With agentic AI, problems can be broken down into smaller and smaller parts, where different agents respond to each part. Boteju believes in using AI agents to check the output from other agents, rather like acting as a judge or a second-line colleague acting as an observer. This can help to cut erroneous decision-making arising from AI hallucinations when the AI model basically produces a spurious result.

IT security in agentic AI

People in IT tend to appreciate the importance of adhering to cyber security best practices. But as Fraser Dear, head of AI and innovation at BCN, points out, most users do not think like a software developer who keeps governance in mind when creating their own agents. He urges organisations to impose policies that ensure the key security steps are not skipped in the rush to deploy agentic AI.

“Think about what these AI agents might access across SharePoint: multiple versions of documents, transcripts, HR files, salary data, and lots more. Without guardrails, AI agents can access all this indiscriminately. They won’t necessarily know which versions of these documents are draft and which are approved,” he warns.

The issue escalates when an agent created by one person is made available to a wider group of colleagues. It can inadvertently give them access to data that is beyond their permission level.

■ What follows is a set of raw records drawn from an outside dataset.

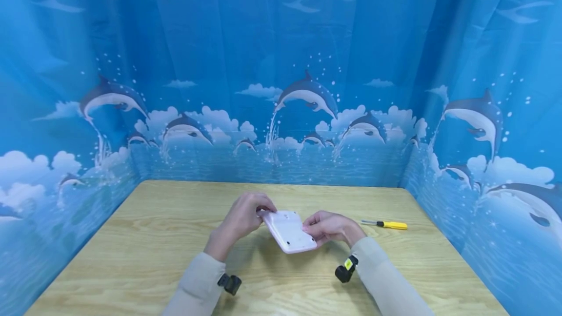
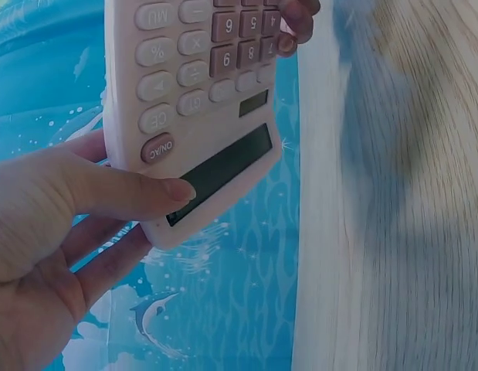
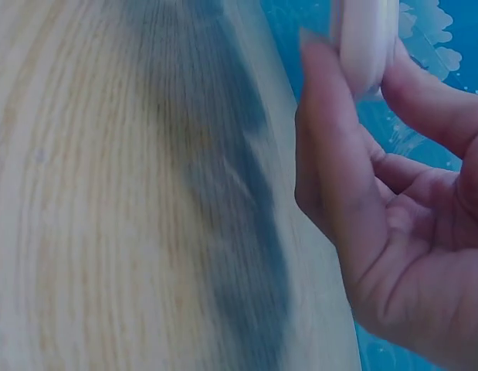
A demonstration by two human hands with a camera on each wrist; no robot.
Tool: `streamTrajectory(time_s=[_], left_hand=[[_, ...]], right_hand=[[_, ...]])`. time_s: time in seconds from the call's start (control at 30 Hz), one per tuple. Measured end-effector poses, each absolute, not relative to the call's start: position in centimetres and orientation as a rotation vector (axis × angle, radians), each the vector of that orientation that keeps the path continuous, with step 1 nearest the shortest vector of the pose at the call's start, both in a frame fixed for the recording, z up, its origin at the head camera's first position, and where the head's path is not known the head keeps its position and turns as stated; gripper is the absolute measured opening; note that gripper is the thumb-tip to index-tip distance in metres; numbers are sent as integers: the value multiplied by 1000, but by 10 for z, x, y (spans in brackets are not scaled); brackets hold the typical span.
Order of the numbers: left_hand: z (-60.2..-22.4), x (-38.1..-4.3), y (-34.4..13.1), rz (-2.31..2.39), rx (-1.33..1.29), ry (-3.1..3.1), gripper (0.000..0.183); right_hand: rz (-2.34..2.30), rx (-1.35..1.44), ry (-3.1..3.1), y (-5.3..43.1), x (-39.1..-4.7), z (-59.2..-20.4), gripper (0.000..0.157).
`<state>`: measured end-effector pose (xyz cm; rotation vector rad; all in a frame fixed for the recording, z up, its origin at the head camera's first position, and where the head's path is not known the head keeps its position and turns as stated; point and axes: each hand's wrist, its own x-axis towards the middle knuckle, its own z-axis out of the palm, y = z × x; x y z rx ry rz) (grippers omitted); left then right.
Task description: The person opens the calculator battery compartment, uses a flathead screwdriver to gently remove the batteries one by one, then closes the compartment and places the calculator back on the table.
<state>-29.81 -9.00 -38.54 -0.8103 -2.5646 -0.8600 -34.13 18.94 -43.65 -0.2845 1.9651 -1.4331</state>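
Note:
Both hands hold a pale pink calculator (image 1: pixel 290 232) tilted above the table, its back facing up in the head view. The left wrist view shows its key side, with rounded keys, an ON/AC key and a dark display. My left hand (image 1: pixel 243 218) grips the display end, the thumb lying over a corner of the display and fingers behind the case. At the opposite side my right hand (image 1: pixel 330 227) pinches the edge between thumb and fingers. The right wrist view catches only the calculator's narrow rounded edge (image 3: pixel 366 54) between them. Small dark spots mark the back's corners.
A screwdriver (image 1: pixel 388 225) with a yellow handle lies on the wooden table (image 1: pixel 175 238), just right of the right hand. Blue dolphin-print curtains (image 1: pixel 246 72) enclose the table at the back and both sides.

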Motion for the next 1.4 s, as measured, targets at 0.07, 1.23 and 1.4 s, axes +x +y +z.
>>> streamTrajectory(time_s=[0.07, 1.23, 1.4], left_hand=[[-386, -299, -91, -858, -808, -2563, 45], [-387, -302, -92, -1782, -121, -2740, 39], [-386, -300, -93, -1752, -124, -2759, 32]], right_hand=[[-1430, -292, 1957, 189, -341, -435, 15], [-1588, -321, 2002, 178, -337, -423, 11], [-1597, -319, 1996, 178, -337, -424, 7]])
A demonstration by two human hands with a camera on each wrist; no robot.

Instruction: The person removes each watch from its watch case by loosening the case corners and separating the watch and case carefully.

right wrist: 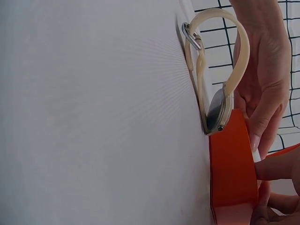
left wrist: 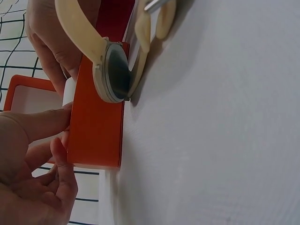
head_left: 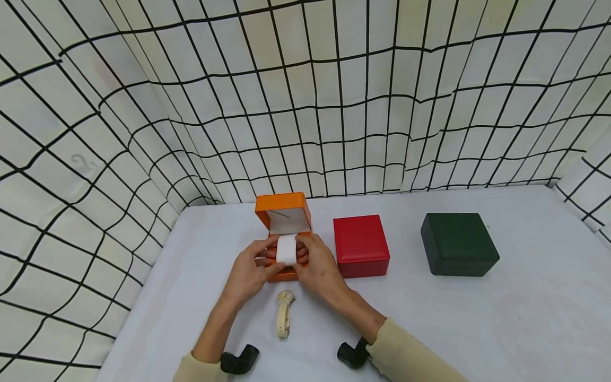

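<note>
An orange watch box stands with its lid raised, showing a pale lining. Over its lower half, a white watch cushion is pinched between both hands. My left hand holds the cushion's left side, thumb at its near end; my right hand grips the right side. In the left wrist view, the orange front wall hides most of the cushion. A cream-strapped wristwatch lies on the table just in front of the box, its strap buckled into a loop.
A closed red box sits right of the orange one, with a closed green box farther right. Two black curved pieces are by the wrists. Black wire mesh rises behind the white-covered table.
</note>
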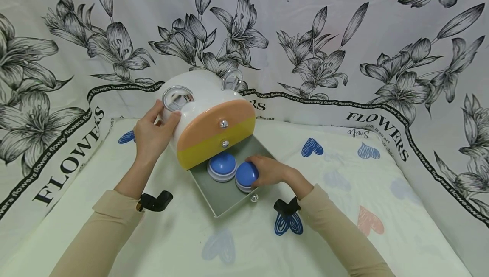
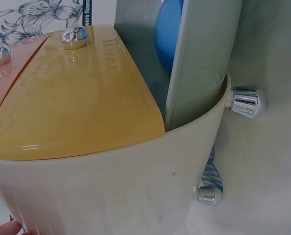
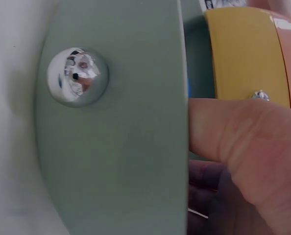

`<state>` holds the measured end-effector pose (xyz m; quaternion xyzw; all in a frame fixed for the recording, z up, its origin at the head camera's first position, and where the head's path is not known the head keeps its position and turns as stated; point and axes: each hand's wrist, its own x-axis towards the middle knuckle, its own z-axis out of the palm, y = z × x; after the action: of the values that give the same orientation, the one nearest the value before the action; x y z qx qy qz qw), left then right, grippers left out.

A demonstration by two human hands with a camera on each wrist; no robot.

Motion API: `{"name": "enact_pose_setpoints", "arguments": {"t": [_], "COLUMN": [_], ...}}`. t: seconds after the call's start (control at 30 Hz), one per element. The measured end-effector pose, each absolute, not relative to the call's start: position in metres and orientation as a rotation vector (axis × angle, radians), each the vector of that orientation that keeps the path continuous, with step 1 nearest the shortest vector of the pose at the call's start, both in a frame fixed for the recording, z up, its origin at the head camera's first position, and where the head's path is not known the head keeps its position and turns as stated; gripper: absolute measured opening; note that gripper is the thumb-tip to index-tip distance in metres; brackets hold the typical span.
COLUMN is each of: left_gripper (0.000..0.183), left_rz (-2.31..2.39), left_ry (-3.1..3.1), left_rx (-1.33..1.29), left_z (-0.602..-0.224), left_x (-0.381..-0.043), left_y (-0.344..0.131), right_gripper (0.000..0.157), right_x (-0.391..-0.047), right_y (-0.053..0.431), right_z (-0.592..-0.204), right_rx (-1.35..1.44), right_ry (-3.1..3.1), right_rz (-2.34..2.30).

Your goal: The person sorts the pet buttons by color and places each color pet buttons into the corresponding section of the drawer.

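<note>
A small rounded white chest of drawers (image 1: 204,82) with orange and yellow drawer fronts stands in the middle of the head view. My left hand (image 1: 153,132) holds its upper left side, thumb and fingers at the chrome ring (image 1: 177,98). The grey-green bottom drawer (image 1: 214,198) is pulled out. In it lie two round, white-based things with blue domed tops: one (image 1: 223,163) at the back, the other (image 1: 247,174) near the front right. My right hand (image 1: 269,170) grips the front one; in the right wrist view the drawer front (image 3: 131,147) hides most of it.
A second clear ring (image 1: 231,79) sits on the chest's top right. Chrome knobs (image 1: 224,123) stick out of the drawer fronts, and chrome feet (image 2: 247,102) show underneath. The chest stands on a pale cloth (image 1: 328,234) with hearts; a flower-printed curtain (image 1: 305,35) hangs behind.
</note>
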<state>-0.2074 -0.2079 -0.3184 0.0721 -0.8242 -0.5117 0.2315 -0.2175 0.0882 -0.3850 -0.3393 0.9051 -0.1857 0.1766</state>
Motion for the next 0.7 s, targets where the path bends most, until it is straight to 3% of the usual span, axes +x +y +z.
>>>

Dear believes data governance needs to include configuring data boundaries, restricting who can access what data according to job role and sensitivity level. The governance framework should also specify which data resources the AI agent can pull from.

In addition, he says AI agents should be built for a purpose, using principles of least privilege: “Just like any other business-critical application, it needs to be adequately tested and ‘red-teamed’. Perform penetration testing to identify what data the agent can surface, to whom, and how accurate the data is. Track and audit which agents are accessing which data and for what purpose, and implement real-time alerts to flag unusual access patterns.”

A bumpy ride ahead

What these conversations with technology experts illustrate is that there is no straightforward path to achieving a measurable business benefit from agentic AI workflows – and what’s more, these systems need to be secure by design.

Organisations need to have the right data strategy in place, and they should already be well ahead on their path to full digitisation, where automation through RPA is being used to connect many disparate workflows. Agentic AI is the next stage of this automation, where an AI is tasked with making decisions in a way that would have previously been too clunky using RPA.

However, automation of workflows and business processes are just pieces of an overall jigsaw. There is a growing realisation that the conversation in the boardroom needs to move beyond the people and processes.

BCG’s Apotheker believes business leaders should reassess what is important to their organisation and what they want to focus on going forward. This goes beyond the build versus buy debate: some processes and tasks should be owned by the business; some may be outsourced to a provider that may well use AI; and some will be automated through agentic AI workflows internally.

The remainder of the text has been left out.